Free Markets for Milk?

When the US Congress enacted the Federal Agriculture Improvement and Reform Act of 1996, the Competitive Enterprise Institute was cautiously optimistic that the federal government would actually be moving toward a more market-oriented dairy policy. Greater freedom in milk pricing and production would benefit consumers by expanding choice and competition, in turn fostering innovation and lowering retail prices.

By the time the US Department of Agriculture published its final rule revising federal milk-marketing orders on April 2nd of this year, however, it had become clear that the USDA would be making only minor changes in federal milk-marketing regulations. USDA’s final rule merely consolidates the current 31 federal milk marketing orders into 11 orders, and reduces the disparity in regional pricing differentials. Now, opponents of reform are threatening to repeal even these modest reforms, and to expand even further the regional dairy compact system.
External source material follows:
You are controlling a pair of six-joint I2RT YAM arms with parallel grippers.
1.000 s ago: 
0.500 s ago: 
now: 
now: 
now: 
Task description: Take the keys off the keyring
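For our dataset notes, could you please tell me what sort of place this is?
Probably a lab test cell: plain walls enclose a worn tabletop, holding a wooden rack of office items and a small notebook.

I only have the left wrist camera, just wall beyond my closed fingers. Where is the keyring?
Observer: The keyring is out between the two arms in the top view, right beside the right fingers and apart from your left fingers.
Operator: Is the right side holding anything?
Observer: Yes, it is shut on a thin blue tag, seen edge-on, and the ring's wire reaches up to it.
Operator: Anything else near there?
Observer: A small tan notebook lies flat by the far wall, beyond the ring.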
In our view, any attempts to roll back the USDA’s current reforms or expand the dairy compact scheme would hurt consumers by maintaining the artificially-high prices that result when government allows producers to collude in setting the price of their goods. CEI supports efforts to expand the freedom of producers and consumers to negotiate prices more freely.
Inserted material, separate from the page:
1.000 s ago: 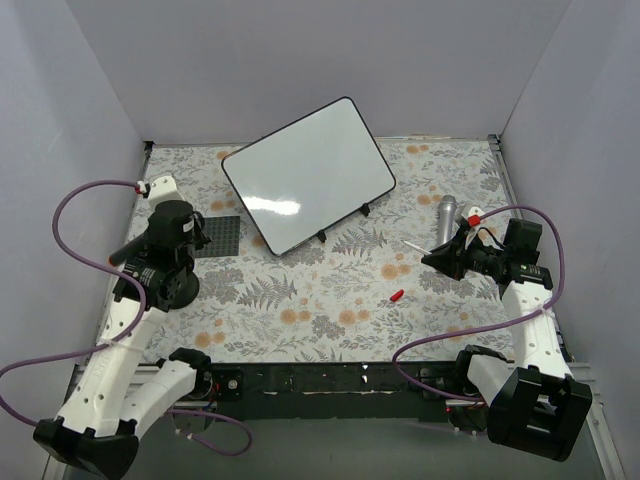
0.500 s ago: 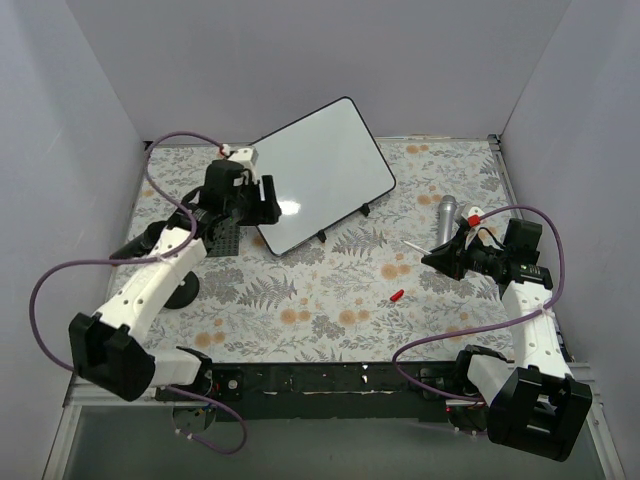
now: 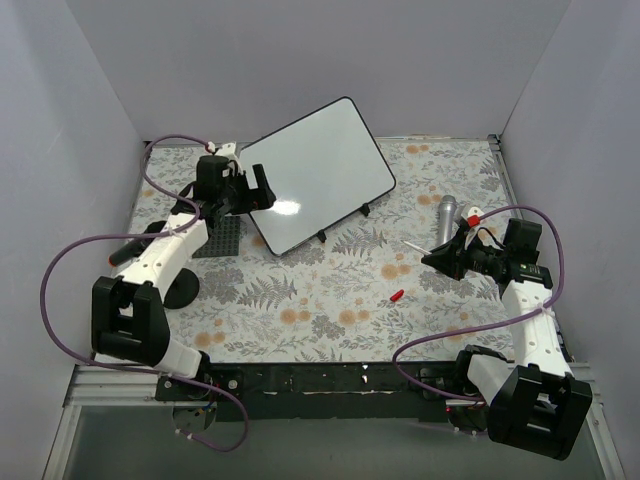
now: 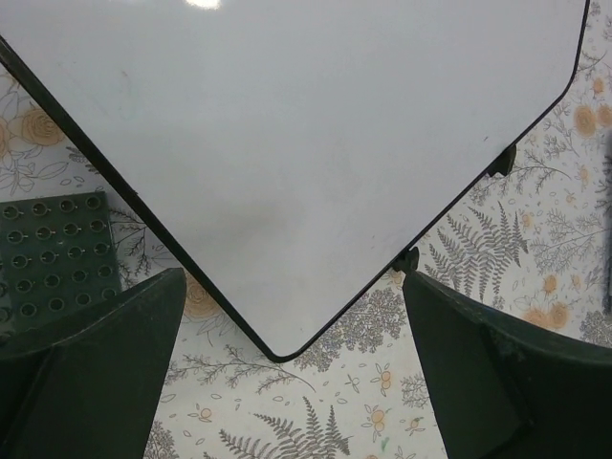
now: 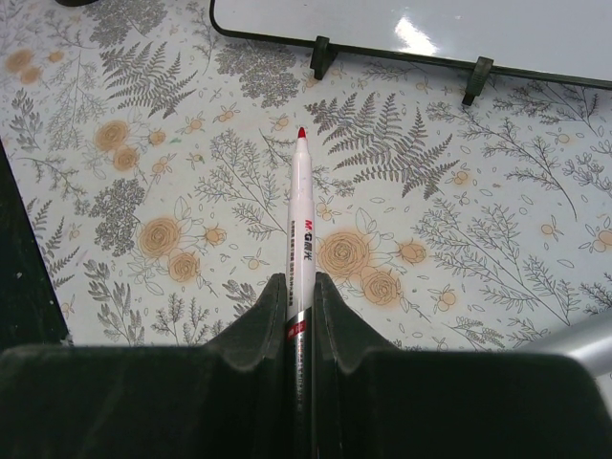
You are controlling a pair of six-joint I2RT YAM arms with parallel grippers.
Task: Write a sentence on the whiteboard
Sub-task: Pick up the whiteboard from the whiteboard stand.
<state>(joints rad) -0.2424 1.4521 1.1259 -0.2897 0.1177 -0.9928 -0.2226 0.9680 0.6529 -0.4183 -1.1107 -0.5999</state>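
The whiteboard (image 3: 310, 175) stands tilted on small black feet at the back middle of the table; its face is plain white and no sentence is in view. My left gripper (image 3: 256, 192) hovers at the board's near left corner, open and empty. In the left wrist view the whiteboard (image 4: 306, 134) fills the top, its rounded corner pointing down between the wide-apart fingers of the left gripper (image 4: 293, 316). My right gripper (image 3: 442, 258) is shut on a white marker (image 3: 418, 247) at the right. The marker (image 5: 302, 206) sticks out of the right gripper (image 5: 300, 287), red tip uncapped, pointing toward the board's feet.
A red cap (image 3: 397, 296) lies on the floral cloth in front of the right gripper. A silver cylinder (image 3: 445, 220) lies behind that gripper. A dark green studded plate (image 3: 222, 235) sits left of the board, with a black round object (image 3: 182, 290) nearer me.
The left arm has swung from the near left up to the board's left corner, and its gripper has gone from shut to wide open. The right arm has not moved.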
Federal dairy policy serves one, and only one purpose: to inflate the price of milk by preventing competition. Dairy price supports and regional compact arrangements prop up the $75 billion dairy industry, ironically providing the biggest benefits to the biggest producers. A free market for milk would ensure that dairy products are produced where and in a manner that is most efficient, resulting in greater competition and ultimately lowering the retail price that American consumers must pay. The USDA estimates that its revised milk marketing rules will lower the amount Americans must spend on fluid milk by more than $100 million annually. By some estimates, eliminating the milk marketing orders and regional compact system altogether could result in an additional reduction of as much as $1 billion annually.
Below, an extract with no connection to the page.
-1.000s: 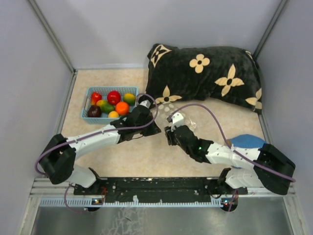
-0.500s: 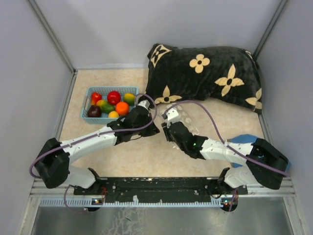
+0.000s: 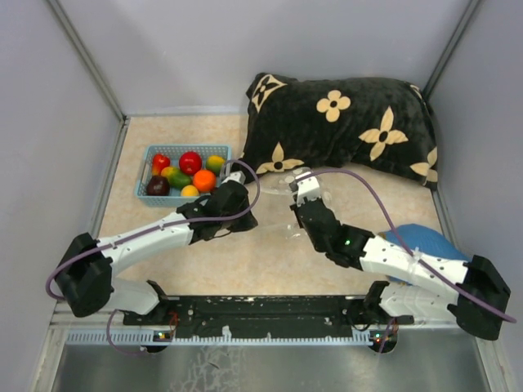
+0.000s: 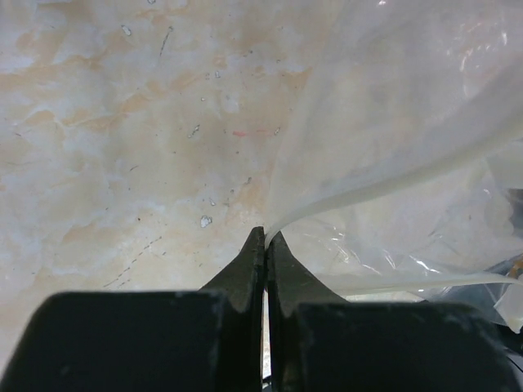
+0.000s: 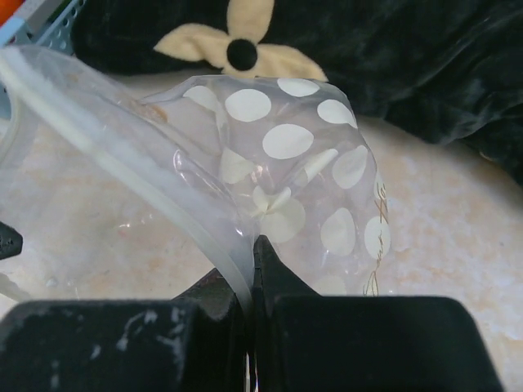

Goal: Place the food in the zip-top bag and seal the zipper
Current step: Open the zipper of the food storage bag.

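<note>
1. The bag is thin, crinkly clear plastic with white round dots. Its zipper is a thicker milky strip along the mouth.
2. The left gripper and right gripper each have their fingers pressed together on the bag's edge, just in front of the pillow.
3. Since a second ago, the right gripper has moved closer to the pillow and the left has moved slightly away from it.
4. The food lies in a blue basket left of the pillow.
</note>
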### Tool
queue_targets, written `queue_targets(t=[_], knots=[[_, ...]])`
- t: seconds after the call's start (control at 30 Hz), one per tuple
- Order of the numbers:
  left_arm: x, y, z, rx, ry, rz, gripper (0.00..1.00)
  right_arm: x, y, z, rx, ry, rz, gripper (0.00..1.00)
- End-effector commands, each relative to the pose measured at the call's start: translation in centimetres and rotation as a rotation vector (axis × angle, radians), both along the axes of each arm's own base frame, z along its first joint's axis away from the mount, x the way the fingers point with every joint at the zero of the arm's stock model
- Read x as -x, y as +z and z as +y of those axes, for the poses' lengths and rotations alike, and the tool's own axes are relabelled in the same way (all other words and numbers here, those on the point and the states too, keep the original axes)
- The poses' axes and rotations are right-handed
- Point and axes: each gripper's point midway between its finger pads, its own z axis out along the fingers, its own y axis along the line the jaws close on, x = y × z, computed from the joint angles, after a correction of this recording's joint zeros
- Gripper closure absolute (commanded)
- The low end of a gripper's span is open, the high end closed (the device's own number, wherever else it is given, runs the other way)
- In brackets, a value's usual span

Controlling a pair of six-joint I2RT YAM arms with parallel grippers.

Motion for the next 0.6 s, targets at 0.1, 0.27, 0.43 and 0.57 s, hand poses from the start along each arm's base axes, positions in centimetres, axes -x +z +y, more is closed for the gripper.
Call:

Just last week, health experts from American universities, government agencies, and professional societies, including American Academy of Pediatrics and the American College of Nutrition, met in Washington to discuss the problem of calcium deficiency in the diet of many Americans. They concluded that dietary calcium should be increased for many “at risk” groups, including young girls and boys, and older women. Milk can be an important part of a high-calcium diet, but federal dairy policy raises the price that consumers must pay. Consumers would only benefit if milk markets were freed and milk cartels were ended.